Filter the material below down to the lines with the word "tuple" and give those lines.
##### Provided information
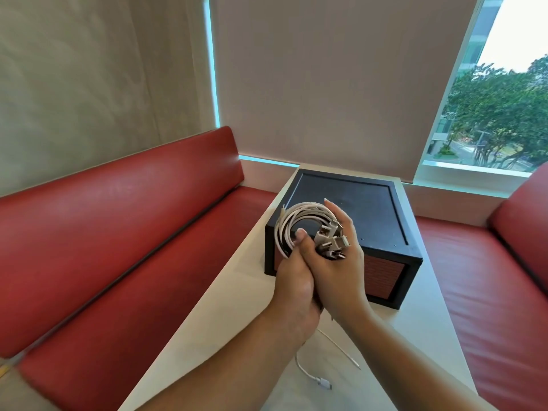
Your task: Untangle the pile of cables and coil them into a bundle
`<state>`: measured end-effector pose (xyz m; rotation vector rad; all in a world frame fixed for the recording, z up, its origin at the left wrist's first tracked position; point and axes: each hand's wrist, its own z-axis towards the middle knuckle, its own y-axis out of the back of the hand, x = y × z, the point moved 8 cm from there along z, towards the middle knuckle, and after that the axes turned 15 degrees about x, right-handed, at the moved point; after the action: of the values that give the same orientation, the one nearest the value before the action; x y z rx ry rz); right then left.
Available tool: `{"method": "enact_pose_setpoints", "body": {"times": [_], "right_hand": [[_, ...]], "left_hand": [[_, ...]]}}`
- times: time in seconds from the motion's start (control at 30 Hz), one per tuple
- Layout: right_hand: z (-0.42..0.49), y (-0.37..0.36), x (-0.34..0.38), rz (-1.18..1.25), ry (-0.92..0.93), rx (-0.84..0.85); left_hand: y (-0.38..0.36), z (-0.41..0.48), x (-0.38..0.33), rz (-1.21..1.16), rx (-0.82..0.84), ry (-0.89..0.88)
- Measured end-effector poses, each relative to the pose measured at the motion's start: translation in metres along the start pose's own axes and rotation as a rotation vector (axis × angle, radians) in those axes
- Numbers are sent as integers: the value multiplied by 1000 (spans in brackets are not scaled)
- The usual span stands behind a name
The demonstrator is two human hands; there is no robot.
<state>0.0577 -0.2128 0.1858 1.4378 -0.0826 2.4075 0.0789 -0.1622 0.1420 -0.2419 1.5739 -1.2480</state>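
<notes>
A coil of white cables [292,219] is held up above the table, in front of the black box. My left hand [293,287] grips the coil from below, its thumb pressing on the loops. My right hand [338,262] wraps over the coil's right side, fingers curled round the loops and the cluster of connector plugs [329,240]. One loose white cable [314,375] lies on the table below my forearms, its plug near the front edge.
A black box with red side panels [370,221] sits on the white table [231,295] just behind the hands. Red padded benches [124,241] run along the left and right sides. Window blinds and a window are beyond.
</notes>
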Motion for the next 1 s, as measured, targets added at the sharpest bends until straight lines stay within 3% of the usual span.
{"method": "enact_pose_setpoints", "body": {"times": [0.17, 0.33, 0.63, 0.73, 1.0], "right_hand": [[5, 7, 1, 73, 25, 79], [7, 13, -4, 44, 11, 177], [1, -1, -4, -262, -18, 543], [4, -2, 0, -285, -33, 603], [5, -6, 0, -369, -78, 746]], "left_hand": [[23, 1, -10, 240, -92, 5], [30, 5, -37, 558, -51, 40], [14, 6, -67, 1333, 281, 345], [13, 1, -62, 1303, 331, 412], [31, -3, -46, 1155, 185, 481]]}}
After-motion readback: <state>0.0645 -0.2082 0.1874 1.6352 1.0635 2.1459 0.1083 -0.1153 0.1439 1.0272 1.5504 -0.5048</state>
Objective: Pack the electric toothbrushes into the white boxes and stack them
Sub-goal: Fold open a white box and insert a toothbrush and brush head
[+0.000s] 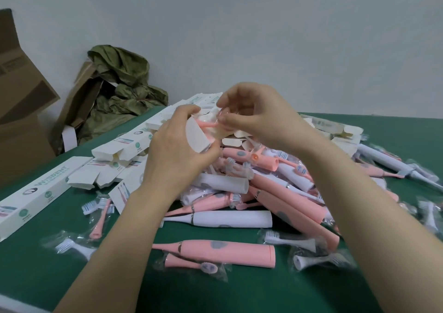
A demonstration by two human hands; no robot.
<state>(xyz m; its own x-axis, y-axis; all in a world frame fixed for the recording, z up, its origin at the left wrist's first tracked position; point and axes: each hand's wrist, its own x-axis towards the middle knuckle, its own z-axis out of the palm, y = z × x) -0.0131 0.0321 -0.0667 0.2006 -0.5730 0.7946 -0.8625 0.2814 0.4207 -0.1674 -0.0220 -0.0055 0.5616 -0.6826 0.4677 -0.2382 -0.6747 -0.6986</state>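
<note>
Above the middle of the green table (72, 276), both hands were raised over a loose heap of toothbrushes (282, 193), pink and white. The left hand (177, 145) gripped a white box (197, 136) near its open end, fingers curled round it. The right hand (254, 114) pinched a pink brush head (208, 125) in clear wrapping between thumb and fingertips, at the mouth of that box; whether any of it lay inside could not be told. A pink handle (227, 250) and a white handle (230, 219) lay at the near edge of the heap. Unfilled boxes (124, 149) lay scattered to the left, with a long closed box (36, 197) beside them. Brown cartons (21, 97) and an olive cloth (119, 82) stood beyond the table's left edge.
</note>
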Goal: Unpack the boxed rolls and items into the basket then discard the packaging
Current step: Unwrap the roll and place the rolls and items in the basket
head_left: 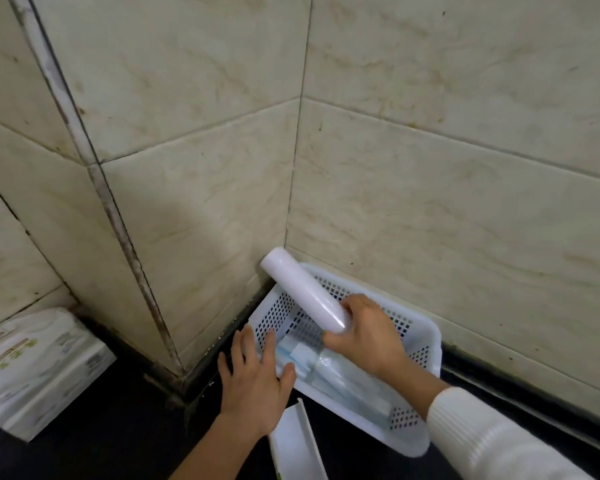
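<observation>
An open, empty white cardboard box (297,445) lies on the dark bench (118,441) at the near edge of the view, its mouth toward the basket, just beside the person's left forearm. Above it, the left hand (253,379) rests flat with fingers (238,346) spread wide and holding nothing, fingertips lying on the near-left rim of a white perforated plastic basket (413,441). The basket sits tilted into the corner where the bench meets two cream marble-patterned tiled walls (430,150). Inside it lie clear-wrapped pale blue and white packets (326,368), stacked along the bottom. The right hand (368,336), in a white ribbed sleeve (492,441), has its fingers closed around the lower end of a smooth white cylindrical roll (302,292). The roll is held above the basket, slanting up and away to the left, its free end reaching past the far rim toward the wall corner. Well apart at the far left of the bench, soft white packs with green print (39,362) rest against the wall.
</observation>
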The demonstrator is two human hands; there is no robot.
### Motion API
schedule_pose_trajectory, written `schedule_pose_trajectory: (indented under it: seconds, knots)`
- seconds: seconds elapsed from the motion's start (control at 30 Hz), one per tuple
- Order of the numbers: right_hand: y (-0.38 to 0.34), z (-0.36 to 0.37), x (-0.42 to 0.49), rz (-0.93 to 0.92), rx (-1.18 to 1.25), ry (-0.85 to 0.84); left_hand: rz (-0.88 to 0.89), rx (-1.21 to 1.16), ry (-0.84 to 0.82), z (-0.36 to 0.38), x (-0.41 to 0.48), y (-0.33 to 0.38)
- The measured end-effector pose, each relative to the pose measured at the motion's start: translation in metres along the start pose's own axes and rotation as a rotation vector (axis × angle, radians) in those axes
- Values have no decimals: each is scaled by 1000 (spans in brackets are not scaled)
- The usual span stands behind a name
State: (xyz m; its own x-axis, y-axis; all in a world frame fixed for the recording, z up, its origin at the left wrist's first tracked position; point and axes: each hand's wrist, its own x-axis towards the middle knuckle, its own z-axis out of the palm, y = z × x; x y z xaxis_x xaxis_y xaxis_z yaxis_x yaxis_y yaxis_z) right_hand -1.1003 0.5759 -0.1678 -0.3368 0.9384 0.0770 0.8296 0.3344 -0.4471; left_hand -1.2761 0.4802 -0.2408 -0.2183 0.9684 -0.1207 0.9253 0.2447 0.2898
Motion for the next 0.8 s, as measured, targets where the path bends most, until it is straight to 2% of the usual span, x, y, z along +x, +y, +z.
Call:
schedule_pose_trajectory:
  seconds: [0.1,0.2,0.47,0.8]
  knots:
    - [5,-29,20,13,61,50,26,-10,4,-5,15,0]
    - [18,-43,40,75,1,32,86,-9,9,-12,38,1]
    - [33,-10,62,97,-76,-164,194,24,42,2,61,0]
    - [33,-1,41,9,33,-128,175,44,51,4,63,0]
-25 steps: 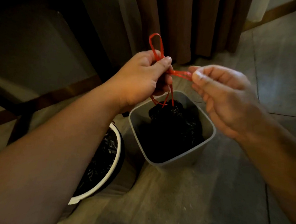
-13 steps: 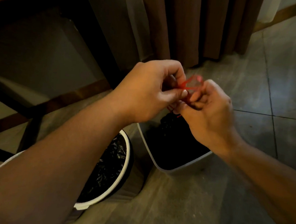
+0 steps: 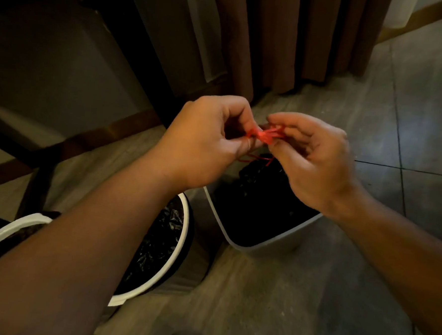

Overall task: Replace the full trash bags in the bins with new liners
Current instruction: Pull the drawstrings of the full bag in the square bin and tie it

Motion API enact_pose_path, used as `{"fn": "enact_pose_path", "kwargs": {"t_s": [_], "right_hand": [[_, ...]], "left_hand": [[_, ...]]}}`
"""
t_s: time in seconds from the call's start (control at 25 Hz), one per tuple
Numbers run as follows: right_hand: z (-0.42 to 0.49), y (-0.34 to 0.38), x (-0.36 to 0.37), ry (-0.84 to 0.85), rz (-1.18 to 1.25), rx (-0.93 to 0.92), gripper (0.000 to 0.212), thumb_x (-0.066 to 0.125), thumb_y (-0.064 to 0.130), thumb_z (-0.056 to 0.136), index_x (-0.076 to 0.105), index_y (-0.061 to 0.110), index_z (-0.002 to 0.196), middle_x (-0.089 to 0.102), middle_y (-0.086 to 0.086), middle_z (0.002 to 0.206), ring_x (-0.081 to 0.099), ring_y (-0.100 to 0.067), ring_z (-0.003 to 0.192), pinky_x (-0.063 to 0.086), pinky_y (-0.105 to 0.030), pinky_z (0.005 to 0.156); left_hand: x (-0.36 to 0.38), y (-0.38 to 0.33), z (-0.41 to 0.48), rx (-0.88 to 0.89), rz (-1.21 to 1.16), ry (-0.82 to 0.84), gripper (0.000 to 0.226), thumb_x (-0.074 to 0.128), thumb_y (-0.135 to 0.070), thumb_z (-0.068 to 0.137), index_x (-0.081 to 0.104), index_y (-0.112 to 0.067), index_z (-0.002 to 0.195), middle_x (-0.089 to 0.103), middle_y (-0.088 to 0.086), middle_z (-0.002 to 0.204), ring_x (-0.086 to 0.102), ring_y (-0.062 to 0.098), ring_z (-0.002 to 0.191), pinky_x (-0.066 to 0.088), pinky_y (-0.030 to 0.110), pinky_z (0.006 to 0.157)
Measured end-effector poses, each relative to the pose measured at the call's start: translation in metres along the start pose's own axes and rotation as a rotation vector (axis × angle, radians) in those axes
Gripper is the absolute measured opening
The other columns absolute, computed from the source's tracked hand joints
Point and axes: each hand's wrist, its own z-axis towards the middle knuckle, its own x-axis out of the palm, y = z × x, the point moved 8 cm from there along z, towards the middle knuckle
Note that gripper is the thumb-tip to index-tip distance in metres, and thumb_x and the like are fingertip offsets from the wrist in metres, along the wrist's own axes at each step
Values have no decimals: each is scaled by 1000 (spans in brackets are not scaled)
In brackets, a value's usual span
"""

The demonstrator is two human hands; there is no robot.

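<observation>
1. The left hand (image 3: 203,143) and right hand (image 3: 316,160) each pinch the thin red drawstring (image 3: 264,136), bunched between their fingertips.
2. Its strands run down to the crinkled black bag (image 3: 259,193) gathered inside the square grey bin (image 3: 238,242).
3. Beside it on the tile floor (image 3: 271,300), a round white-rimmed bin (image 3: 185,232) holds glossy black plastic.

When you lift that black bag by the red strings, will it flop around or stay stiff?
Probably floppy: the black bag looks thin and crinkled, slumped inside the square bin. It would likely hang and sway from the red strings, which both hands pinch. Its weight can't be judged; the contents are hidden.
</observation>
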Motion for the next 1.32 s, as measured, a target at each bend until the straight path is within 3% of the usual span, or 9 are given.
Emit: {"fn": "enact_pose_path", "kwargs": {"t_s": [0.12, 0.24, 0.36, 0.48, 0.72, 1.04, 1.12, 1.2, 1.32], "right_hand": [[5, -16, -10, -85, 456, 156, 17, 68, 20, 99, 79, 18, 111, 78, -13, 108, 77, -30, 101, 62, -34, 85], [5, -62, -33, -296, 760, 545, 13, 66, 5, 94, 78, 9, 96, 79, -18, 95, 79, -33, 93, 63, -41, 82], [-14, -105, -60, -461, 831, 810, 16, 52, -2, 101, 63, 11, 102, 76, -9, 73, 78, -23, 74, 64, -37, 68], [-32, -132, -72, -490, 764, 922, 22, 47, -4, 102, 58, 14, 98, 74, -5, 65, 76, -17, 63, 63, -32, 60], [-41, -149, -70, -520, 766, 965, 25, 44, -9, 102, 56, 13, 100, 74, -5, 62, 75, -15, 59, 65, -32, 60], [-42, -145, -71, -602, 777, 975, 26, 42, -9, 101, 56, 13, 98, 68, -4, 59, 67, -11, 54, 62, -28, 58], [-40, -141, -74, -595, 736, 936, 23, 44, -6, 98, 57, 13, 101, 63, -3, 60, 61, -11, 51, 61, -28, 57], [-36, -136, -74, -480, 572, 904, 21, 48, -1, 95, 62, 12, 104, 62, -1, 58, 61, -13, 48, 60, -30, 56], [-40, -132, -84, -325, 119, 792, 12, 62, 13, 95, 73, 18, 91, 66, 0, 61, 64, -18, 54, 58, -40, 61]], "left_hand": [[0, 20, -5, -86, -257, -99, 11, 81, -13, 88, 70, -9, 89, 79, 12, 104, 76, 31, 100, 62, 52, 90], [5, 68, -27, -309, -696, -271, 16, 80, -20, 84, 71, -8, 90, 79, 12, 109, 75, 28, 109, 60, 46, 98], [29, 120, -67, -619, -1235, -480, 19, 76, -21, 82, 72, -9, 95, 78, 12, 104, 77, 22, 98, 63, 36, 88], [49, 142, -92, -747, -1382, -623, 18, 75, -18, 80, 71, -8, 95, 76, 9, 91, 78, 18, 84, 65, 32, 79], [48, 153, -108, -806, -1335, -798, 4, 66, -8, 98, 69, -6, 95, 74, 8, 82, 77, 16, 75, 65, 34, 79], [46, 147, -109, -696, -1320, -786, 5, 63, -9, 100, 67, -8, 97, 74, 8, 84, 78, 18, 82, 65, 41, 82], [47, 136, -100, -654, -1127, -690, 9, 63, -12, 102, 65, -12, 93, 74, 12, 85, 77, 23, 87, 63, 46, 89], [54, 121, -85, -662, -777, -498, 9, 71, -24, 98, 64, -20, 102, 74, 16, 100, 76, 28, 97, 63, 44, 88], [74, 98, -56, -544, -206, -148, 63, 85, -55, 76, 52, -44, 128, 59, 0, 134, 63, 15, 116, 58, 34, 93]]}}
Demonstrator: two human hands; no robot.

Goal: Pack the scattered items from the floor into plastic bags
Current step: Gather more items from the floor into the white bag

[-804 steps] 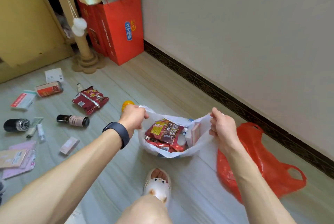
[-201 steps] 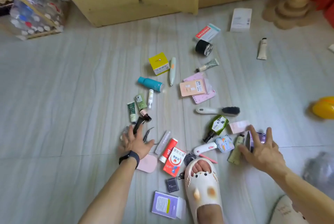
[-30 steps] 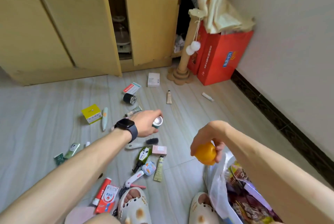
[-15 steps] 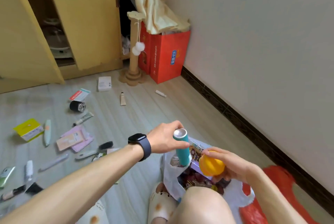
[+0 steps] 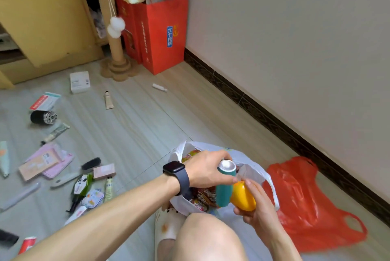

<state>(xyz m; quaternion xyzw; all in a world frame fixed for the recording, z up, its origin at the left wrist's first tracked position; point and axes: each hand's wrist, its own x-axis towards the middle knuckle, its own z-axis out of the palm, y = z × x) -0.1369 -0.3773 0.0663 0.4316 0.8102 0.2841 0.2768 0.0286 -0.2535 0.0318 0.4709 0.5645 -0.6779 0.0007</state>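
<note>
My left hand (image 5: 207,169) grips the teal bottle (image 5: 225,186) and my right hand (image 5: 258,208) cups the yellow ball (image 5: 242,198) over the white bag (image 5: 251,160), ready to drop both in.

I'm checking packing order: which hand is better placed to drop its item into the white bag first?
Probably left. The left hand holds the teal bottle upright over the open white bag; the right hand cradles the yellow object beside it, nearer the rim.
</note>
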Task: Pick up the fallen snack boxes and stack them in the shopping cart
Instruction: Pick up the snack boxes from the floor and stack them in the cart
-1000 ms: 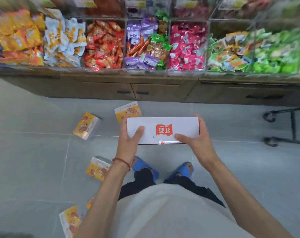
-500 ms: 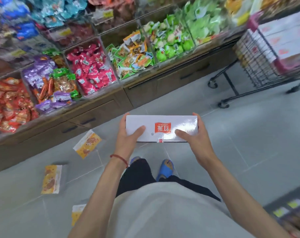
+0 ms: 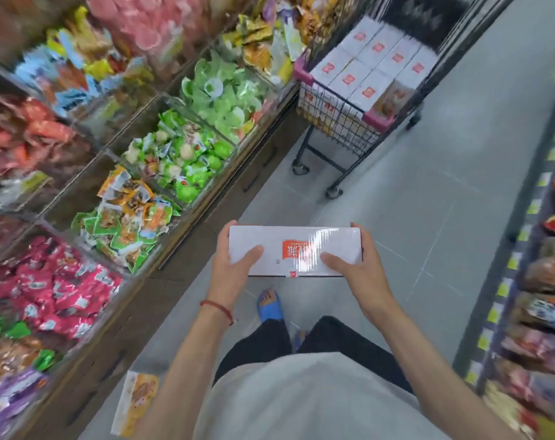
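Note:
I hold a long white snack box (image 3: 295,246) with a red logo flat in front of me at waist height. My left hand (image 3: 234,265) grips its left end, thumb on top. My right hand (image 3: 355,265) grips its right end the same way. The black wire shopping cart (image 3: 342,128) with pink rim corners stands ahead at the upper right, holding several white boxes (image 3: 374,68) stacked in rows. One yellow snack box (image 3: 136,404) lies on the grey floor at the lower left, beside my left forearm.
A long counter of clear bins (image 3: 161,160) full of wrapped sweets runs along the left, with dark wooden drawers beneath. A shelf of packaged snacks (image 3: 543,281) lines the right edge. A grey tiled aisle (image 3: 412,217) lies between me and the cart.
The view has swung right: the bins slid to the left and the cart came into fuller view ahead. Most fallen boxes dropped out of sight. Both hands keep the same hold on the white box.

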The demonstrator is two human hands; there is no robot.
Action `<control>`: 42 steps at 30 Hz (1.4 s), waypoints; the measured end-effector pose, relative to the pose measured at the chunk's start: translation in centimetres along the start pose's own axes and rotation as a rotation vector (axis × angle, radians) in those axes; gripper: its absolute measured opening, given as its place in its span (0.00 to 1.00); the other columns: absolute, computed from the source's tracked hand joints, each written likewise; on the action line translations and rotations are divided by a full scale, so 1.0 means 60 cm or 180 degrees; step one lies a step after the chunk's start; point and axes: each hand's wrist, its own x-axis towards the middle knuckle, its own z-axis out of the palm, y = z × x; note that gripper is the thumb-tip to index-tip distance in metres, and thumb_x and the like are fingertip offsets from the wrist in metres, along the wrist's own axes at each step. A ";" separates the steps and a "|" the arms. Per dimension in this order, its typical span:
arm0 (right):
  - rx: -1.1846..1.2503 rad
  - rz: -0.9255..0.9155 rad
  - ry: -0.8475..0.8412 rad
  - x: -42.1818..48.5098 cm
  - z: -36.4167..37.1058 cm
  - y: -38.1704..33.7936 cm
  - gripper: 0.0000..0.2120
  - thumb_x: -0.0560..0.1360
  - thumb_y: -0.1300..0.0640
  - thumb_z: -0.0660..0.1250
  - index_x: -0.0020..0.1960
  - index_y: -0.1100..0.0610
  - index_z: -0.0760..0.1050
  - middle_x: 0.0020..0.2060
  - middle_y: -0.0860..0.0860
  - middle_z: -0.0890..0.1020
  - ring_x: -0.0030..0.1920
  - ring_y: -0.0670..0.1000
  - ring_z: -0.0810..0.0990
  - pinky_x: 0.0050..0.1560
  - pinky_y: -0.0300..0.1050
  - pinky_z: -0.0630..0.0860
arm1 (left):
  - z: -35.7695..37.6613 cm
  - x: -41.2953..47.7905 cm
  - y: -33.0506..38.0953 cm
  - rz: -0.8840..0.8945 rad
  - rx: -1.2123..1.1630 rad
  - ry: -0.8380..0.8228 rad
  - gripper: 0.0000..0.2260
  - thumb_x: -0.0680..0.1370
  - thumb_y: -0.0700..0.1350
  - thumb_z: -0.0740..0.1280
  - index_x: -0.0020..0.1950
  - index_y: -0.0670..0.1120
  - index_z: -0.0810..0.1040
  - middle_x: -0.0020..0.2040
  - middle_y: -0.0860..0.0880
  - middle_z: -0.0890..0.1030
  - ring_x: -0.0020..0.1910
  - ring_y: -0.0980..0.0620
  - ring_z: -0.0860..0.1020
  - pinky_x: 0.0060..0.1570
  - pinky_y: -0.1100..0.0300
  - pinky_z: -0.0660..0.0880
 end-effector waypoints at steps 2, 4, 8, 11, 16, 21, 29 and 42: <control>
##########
* _Response to the exercise_:
- times: time in seconds from the motion's start (control at 30 Hz), one per tuple
- seconds: seconds elapsed from the motion's start (control at 30 Hz), one per tuple
t_s: time in seconds from the call's start (control at 25 Hz), one per tuple

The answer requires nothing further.